Nampaknya anak ini membenci orangtuanya dan juga membenci kedokteran. Barangkali pernah dipaksa untuk belajar sehebat hebatnya di sekolah agar menjadi dokter yang bukan keinginannya dan kini memberontak sejadi jadinya.

Bahasanya kini amburadul ditunjukkan dengan seringnya diumbar kata kata kasar, sense of estetika dan etikanya menyedihkan kacau balau dengan selalu menampilkan narsis dan keindahan fisik yang mengumbar syahwat para ABG semata. Ini membuktikan fitrah estetika dan bahasanya juga menyimpang.

Kita doakan semoga ananda di atas juga anak anak kita yang tersesat lainnya agar diberi hidayah oleh Allah dan disadarkan dari fitrah yang menyimpang lalu kembali kepada fitrahnya dan agama yang fitri.

Justru kita sekarang, para orangtualah yang harus bertaubat, harus merenungkan kembali apakah pendidikan itu cuma bertujuan melahirkan atau membuat anak anak sebagai pembelajar yang hebat dan menguasai keterampilan abad 21? Atau melahirkan entrepreneur hebat semata?

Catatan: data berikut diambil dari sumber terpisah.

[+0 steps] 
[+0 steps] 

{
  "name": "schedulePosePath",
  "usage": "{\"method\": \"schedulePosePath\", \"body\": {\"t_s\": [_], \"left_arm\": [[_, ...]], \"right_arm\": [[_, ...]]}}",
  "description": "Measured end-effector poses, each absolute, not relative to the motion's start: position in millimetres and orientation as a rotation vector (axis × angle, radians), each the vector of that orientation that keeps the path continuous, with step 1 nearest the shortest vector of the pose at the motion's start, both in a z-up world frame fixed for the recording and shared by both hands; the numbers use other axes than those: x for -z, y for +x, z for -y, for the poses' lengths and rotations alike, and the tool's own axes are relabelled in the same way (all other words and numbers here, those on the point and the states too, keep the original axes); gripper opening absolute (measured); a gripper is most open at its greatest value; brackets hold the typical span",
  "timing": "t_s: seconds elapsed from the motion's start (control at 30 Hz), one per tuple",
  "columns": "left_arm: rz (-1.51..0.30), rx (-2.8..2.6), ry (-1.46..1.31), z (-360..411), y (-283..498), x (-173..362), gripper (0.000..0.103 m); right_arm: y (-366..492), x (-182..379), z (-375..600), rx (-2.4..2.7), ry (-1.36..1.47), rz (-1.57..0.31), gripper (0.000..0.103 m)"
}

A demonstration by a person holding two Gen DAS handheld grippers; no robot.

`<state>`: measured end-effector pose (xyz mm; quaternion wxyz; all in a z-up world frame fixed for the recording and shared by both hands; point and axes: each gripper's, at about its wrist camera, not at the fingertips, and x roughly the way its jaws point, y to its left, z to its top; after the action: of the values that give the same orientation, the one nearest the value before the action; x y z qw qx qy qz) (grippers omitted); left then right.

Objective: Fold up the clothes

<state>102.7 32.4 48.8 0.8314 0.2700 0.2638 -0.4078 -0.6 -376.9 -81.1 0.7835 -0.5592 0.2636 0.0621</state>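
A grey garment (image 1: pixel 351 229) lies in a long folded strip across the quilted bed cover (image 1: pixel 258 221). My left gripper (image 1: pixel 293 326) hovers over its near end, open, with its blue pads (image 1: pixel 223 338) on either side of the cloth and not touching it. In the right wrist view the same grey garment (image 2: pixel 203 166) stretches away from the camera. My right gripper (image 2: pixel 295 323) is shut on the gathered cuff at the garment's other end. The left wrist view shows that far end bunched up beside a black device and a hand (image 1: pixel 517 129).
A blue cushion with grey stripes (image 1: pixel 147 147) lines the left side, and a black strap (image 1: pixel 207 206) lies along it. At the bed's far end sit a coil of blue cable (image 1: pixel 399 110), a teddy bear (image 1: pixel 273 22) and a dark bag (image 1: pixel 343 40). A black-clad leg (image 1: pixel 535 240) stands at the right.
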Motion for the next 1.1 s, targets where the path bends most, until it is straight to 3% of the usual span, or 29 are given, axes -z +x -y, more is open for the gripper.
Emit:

Juga mari renungkan apakah selama ini kita selalu memaksa anak anak untuk menjalani peran yang bukan dirinya?

Sementara kita abai dan lalai terhadap fitrah anak anak kita, karena ternyata semua fitrah harus tumbuh bersamaan, serasi dan selaras. Jangan sampai ada fitrah yang menyimpang dan adab yang melenceng. Ada banyak fitrah yang orangtua harus urun tangan langsung dan tidak bisa diserahkan ke sekolah.

Well Schooled tidak berarti Well Educated. Nilai tinggi pada mata pelajaran tidak lantas membuat seseorang tumbuh fitrahnya dengan baik dengan adab serta akhlak yang mulia.

Salam Pendidikan Peradaban.

‪Pendidikan berbasis fitrah‬ dan akhlak.